Krasinets Retro Car Museum in Chernousovo.

There are a lot of cars, mostly Muscovites.

In fact, after the road through the Land, this museum is perceived as a sperm whale crashing in the desert. The first thought is “Oh my! How did they get it all here!?”

Krasinets himself had already celebrated Victory Day by the time we arrived, so it’s not like he could no longer stand on his feet to conduct an excursion :) A certain lady came out of the house to us, either his wife or his partner, I don’t know, and said that the museum was free, and we can walk and look, just don’t unscrew anything from the cars and smoke away. They live there modestly...

We modestly parked on the outskirts of the museum and went to climb through the exhibits.

Museum caretaker.

Here words will be superfluous. And you can clearly see the state in which everything is.

A big plus is that you can sit everywhere and climb under the hoods. Do what you want!

In general, you understand the general vector. A bunch of old broken down cars. But the atmosphere there is simply mind-blowing! You’re walking like this through the territory of the “museum”, dodging a guard dog, tripping over a leaky bucket, and then bam! Do you see this!


And you kick the bucket, stand and admire for a few seconds, then slowly aim the lens. Click! 🙂
It's not even about old rusty cars. If they were in the city, it would be just a landfill. It's about contrasts!

I'll still add a ton of photos.

And so we wander, wander around the museum, and here in Once again Krasinets' wife appears. And he says, guys, did you play firemen? We looked at each other, I said that I don’t understand what we’re talking about.

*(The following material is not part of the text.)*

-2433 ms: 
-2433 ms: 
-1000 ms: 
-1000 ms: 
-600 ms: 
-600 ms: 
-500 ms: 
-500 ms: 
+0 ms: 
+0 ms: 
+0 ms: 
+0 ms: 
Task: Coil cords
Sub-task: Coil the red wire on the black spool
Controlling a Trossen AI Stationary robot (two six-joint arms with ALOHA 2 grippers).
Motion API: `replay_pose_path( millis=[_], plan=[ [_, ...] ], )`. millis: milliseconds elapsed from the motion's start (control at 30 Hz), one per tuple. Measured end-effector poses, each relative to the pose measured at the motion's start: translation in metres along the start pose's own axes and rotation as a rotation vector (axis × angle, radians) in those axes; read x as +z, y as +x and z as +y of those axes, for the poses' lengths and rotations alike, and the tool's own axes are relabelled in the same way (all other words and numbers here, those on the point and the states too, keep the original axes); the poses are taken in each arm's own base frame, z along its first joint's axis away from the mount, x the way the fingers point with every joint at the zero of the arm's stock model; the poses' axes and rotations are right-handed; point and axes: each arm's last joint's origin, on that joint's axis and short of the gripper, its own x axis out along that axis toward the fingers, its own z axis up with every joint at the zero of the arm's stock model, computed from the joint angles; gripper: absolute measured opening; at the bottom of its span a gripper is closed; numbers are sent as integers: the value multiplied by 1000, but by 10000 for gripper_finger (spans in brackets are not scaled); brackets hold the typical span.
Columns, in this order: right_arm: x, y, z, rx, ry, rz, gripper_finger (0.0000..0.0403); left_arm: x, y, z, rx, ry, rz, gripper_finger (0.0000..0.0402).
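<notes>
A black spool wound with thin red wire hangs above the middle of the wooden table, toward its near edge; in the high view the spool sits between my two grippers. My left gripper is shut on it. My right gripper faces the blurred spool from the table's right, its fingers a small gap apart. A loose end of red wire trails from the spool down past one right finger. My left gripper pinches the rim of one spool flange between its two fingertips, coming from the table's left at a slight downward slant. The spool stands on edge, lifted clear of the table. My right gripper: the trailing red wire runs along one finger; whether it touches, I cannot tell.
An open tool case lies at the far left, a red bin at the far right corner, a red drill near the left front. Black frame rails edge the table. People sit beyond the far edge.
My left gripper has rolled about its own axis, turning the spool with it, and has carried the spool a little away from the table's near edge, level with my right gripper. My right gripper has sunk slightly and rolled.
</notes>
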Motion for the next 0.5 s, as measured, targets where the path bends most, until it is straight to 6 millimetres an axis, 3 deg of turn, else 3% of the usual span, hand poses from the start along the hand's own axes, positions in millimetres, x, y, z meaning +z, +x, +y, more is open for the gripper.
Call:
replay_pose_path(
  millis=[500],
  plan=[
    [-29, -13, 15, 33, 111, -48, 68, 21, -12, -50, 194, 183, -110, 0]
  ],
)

She says, I’ll give you wet rags now, let’s go put out the fire in the field :) Putting out the fire in the local fields was not part of our plans, because, not only did we have to move to Tula, but we also didn’t want to wash our equipment.

The lady was persistent and said that she was very nervous because of the fires and that this was causing her teeth to fall out :) We didn’t tell her what actually caused her teeth to fall out, although the answer was on the surface. Her face was puffy from drinking, plus she probably smoked half a pack of cigarettes in front of us.

In the end, we shamefully paid off. Before the trip, of course, I read that they don’t sell tickets at the Krasinets Museum, and that everyone simply gives thanks as they see fit. We thanked them with money (the lady beamed!), jumped on our motorcycles and went to Tula a different way, through Bortnoye.

And some couple came after us, so I think there was someone there to play firemen 😉

The way back through Bortnoye passes through fields, there is a very pleasant and beautiful road, where in some places you can safely maintain 70-80 km/h.

Tula.

I had been to Tula many years ago, and I didn’t remember anything about the city. On way back We decided to spend the night there simply because there was nothing to do. We checked into the cheapest hotel "Tula" with hot water from both taps (how do they do this? :))

Tula is somehow without any zest at all. We left there, but I didn’t remember anything, I didn’t even take out my camera. Well, there are a lot of guns everywhere and all sorts of equipment standing on the streets as monuments, well, the Kremlin is there, as usual, but everything is somehow not interesting. There are few good establishments, the girls are mostly ugly. Yes, and they got caught by a motorized battalion, unknowingly turning them under a brick. They gave us a fine))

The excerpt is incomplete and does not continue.